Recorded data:

:::

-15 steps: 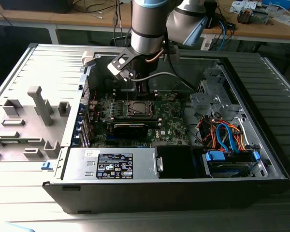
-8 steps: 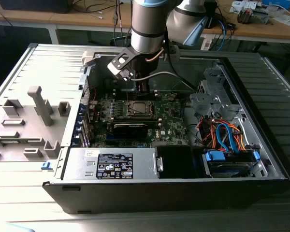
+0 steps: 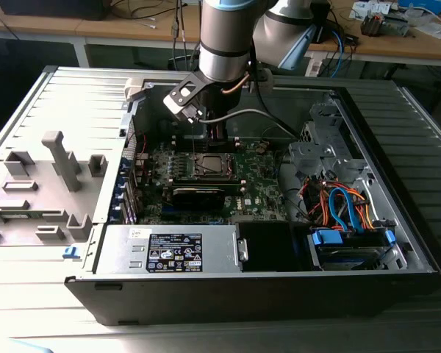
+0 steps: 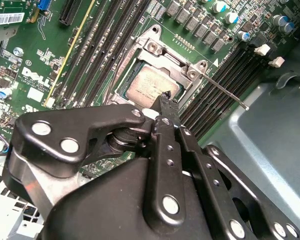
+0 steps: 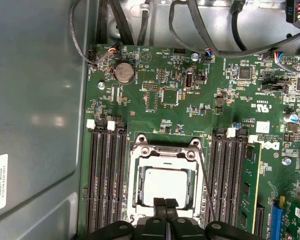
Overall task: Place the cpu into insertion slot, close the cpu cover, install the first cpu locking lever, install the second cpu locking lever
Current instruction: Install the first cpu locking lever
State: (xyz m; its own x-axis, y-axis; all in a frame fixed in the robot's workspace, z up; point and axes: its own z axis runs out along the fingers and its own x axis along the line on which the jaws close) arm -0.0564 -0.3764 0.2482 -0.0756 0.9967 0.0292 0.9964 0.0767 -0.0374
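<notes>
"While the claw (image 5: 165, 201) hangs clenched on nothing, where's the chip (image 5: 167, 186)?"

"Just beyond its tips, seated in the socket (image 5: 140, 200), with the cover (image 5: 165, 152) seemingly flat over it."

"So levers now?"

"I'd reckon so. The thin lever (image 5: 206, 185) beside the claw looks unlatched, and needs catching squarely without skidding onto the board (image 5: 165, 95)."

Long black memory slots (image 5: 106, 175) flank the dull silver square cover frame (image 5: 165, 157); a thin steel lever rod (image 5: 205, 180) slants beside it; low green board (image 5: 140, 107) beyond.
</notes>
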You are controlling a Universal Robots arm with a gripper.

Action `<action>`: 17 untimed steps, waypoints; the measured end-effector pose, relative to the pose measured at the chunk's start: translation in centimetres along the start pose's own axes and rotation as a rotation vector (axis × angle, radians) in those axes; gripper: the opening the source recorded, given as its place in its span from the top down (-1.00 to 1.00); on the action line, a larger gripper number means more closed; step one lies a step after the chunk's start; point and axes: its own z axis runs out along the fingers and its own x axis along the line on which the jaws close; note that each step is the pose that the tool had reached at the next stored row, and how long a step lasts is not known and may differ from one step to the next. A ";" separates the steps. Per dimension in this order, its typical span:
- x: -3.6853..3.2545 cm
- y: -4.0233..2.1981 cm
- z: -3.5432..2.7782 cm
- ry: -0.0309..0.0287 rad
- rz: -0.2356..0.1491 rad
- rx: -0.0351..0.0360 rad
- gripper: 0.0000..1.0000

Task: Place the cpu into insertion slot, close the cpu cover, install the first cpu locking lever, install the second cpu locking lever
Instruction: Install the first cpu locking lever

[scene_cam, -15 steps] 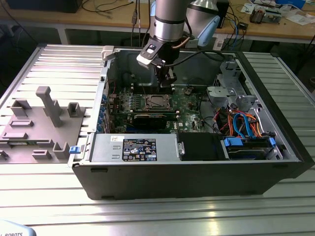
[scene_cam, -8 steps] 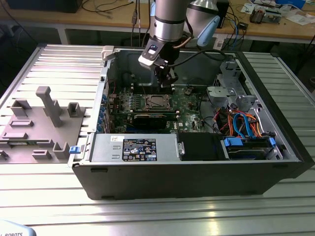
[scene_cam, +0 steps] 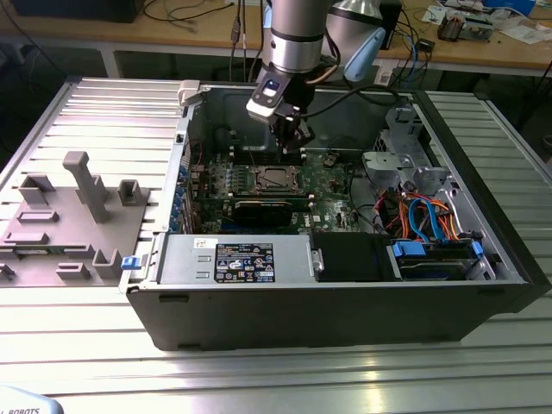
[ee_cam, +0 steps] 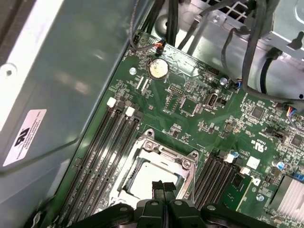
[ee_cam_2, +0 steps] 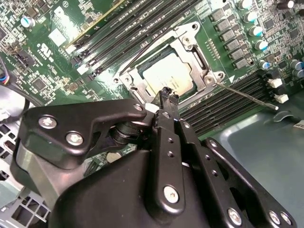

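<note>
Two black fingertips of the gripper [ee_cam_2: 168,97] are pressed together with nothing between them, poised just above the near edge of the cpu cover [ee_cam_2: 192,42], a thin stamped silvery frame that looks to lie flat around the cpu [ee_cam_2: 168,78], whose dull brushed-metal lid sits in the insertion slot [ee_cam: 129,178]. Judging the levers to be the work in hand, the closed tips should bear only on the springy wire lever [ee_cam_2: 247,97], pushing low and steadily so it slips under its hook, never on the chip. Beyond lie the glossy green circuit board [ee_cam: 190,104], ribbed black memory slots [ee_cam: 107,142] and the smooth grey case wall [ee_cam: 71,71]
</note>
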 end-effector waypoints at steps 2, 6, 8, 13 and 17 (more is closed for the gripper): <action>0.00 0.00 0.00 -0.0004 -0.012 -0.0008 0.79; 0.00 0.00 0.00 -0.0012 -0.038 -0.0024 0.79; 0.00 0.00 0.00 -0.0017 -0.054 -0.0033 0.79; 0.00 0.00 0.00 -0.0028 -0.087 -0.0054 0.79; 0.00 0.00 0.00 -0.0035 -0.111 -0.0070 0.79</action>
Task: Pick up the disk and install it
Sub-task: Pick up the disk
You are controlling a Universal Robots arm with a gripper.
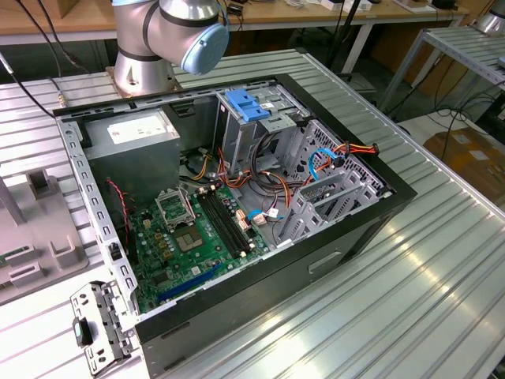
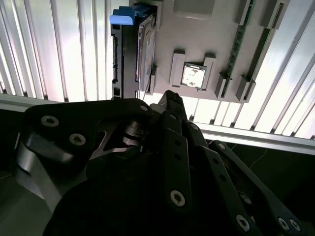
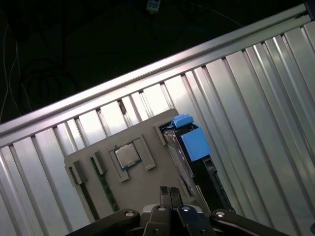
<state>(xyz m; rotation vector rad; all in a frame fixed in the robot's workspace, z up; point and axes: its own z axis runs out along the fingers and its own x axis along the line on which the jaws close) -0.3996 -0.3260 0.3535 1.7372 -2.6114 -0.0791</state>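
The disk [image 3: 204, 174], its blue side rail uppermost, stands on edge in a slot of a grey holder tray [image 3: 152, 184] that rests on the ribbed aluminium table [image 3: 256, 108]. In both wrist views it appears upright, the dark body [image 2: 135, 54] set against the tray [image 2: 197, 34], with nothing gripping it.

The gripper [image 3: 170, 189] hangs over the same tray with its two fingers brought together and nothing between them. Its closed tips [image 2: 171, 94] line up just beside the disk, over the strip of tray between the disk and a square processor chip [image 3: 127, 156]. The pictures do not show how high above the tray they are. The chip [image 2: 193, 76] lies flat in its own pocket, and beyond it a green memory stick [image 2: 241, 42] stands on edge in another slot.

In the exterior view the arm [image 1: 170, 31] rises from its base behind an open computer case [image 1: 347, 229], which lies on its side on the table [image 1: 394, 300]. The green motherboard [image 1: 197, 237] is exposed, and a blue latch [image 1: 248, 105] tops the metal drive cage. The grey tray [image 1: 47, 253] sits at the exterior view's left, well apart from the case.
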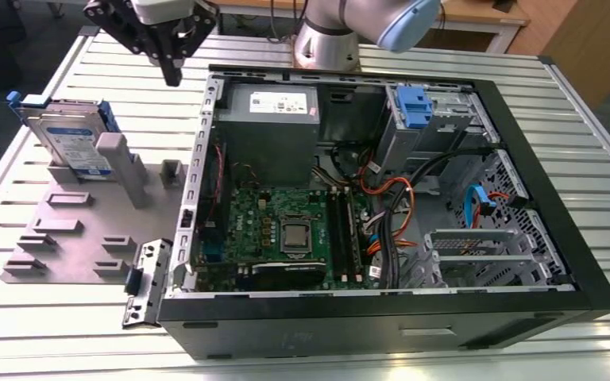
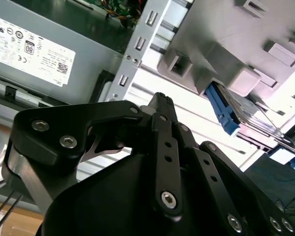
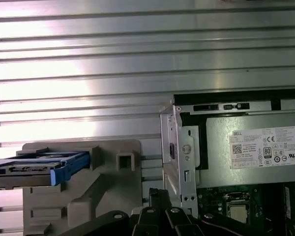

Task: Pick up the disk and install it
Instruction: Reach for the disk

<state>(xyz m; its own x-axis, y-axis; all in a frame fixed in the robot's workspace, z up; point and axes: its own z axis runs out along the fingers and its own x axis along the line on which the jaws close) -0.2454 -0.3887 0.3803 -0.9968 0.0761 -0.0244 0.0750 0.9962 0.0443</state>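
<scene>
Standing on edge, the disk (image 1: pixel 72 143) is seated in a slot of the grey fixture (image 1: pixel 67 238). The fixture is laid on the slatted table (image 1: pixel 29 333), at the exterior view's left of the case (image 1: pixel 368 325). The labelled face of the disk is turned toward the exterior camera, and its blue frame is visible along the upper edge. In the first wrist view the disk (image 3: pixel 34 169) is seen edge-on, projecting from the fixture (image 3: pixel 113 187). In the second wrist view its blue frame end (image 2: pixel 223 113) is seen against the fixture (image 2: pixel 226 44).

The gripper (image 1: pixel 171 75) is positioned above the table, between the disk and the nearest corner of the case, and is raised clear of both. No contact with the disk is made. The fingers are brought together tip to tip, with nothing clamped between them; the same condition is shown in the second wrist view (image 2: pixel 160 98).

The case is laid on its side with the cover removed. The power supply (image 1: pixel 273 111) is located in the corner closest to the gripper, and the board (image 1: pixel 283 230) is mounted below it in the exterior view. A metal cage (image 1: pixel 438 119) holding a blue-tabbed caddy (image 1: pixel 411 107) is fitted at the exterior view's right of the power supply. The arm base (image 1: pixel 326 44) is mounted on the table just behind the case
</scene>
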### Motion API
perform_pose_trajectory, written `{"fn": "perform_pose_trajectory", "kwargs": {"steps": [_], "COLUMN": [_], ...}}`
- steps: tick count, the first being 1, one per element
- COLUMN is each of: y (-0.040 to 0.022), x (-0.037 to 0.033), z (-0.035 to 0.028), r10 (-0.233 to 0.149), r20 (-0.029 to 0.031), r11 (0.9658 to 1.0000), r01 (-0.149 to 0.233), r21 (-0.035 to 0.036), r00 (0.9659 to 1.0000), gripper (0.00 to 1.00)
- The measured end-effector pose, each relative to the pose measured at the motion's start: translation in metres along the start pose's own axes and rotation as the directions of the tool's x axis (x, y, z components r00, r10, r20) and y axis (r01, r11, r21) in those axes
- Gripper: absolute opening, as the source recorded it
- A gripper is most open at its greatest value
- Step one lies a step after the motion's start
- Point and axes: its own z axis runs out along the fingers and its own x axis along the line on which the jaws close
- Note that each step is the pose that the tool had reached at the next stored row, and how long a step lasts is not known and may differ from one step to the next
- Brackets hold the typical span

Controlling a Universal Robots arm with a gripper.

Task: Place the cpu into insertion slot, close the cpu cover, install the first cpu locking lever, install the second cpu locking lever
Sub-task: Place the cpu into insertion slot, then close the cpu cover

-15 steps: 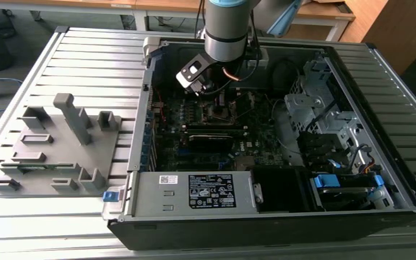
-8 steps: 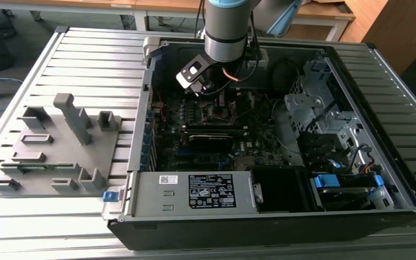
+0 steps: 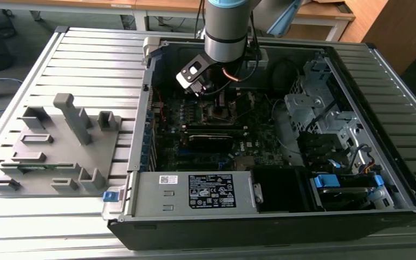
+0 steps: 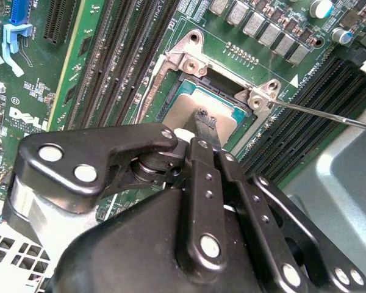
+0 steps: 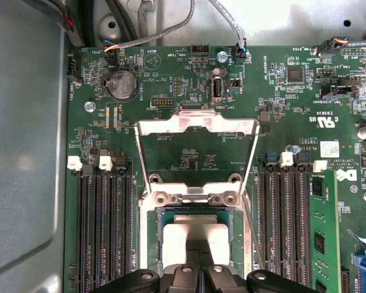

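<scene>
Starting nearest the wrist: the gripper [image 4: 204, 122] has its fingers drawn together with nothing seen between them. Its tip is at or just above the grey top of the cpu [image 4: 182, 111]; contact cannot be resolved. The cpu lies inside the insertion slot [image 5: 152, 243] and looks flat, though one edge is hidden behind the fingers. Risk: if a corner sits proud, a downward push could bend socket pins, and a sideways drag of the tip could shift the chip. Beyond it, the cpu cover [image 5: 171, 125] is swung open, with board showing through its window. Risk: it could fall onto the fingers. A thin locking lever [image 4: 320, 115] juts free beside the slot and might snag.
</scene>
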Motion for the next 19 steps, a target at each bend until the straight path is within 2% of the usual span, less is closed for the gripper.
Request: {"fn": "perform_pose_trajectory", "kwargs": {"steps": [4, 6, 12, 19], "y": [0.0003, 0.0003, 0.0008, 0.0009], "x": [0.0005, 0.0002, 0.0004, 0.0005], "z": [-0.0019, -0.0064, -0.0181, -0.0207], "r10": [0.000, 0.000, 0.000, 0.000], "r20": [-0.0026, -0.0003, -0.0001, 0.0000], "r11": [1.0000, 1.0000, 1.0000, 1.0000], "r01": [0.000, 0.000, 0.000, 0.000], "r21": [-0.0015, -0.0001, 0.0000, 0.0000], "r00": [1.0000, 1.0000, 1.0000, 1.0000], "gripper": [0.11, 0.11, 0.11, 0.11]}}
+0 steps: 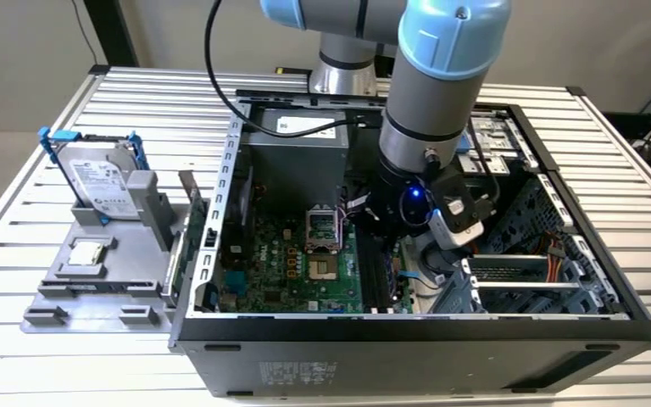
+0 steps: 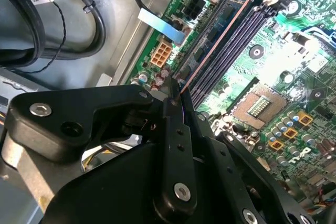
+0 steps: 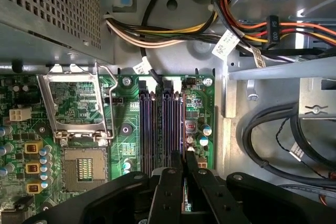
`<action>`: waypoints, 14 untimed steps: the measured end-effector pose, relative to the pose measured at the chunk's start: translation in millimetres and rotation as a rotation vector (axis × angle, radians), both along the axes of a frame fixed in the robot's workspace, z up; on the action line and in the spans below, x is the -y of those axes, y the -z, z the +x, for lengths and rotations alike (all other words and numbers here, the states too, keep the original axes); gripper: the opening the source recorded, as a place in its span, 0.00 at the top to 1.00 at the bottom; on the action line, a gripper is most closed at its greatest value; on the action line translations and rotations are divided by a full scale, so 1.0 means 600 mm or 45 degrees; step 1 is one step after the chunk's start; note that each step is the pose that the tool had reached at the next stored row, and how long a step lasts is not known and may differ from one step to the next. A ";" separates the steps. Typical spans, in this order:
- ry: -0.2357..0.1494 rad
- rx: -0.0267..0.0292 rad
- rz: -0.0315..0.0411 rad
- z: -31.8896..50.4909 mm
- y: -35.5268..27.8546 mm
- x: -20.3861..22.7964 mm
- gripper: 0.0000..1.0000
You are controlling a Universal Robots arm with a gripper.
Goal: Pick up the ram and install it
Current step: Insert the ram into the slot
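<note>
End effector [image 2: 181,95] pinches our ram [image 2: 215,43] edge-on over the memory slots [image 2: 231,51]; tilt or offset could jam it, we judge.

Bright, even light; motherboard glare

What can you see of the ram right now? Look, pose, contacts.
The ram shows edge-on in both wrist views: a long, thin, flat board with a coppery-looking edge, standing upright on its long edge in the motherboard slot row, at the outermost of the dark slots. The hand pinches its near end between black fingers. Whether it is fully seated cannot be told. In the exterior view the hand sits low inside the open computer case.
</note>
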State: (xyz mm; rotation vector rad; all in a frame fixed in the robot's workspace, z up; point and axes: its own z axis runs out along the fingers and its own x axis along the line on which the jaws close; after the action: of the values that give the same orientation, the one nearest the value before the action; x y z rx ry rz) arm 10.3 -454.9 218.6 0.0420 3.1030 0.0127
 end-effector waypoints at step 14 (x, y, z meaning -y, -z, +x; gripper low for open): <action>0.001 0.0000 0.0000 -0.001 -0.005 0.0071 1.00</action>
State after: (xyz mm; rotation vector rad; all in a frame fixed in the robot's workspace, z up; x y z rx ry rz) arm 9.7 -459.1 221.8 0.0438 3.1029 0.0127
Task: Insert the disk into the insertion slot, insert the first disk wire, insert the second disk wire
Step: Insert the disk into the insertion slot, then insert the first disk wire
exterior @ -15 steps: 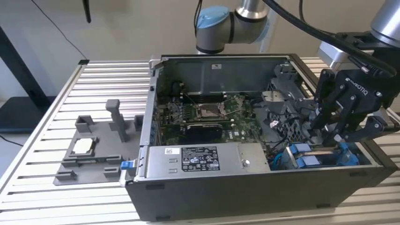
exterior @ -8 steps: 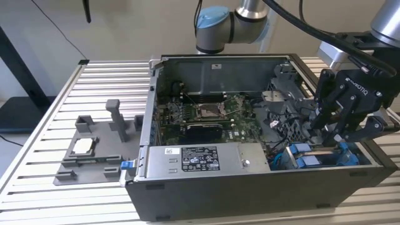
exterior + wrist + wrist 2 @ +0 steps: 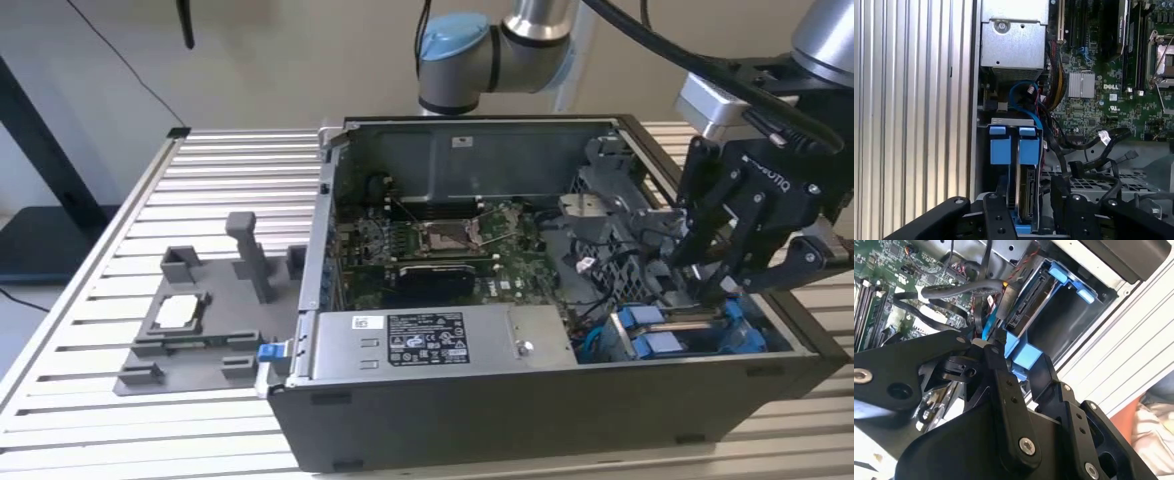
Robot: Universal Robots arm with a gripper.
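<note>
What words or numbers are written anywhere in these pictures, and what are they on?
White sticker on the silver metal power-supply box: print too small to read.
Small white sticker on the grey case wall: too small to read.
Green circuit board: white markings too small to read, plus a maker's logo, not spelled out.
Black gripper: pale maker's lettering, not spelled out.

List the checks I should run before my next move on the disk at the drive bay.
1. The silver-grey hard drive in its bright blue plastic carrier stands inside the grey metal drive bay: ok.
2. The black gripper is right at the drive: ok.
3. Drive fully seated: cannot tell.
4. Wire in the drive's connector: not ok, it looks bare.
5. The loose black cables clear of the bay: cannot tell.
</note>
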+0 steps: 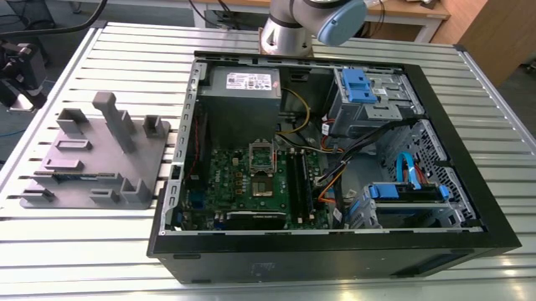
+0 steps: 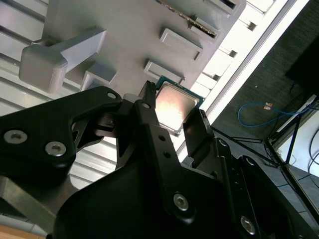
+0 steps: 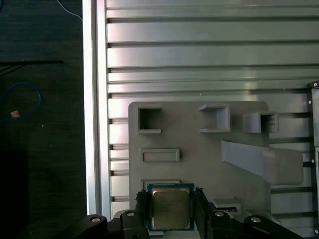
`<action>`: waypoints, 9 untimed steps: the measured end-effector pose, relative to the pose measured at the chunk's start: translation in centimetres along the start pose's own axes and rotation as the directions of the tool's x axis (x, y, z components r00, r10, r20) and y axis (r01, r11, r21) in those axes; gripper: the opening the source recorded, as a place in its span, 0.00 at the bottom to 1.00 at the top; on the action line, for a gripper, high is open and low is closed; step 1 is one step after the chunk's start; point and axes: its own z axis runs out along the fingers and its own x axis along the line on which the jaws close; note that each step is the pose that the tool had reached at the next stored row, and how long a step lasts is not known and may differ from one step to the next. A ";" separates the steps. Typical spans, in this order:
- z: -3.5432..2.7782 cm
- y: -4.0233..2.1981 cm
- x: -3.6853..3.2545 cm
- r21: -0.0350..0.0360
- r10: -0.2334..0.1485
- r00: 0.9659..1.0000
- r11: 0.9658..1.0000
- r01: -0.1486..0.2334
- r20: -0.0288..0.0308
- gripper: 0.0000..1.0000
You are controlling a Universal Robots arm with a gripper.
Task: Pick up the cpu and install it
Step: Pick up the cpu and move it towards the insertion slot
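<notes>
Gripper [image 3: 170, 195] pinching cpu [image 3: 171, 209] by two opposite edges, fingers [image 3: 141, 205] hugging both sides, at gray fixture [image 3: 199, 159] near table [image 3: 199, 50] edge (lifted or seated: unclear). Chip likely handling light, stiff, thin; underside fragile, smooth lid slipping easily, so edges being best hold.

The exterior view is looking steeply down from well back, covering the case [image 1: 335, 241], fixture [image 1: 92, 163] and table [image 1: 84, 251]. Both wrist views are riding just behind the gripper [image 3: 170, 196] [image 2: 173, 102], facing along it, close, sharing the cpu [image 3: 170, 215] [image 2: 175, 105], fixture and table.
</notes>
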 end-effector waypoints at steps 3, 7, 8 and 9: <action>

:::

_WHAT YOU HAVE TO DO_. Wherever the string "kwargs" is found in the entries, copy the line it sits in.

_COMPLETED TASK_.
perform_pose_trajectory, written `{"fn": "perform_pose_trajectory", "kwargs": {"steps": [_], "COLUMN": [_], ...}}`
Request: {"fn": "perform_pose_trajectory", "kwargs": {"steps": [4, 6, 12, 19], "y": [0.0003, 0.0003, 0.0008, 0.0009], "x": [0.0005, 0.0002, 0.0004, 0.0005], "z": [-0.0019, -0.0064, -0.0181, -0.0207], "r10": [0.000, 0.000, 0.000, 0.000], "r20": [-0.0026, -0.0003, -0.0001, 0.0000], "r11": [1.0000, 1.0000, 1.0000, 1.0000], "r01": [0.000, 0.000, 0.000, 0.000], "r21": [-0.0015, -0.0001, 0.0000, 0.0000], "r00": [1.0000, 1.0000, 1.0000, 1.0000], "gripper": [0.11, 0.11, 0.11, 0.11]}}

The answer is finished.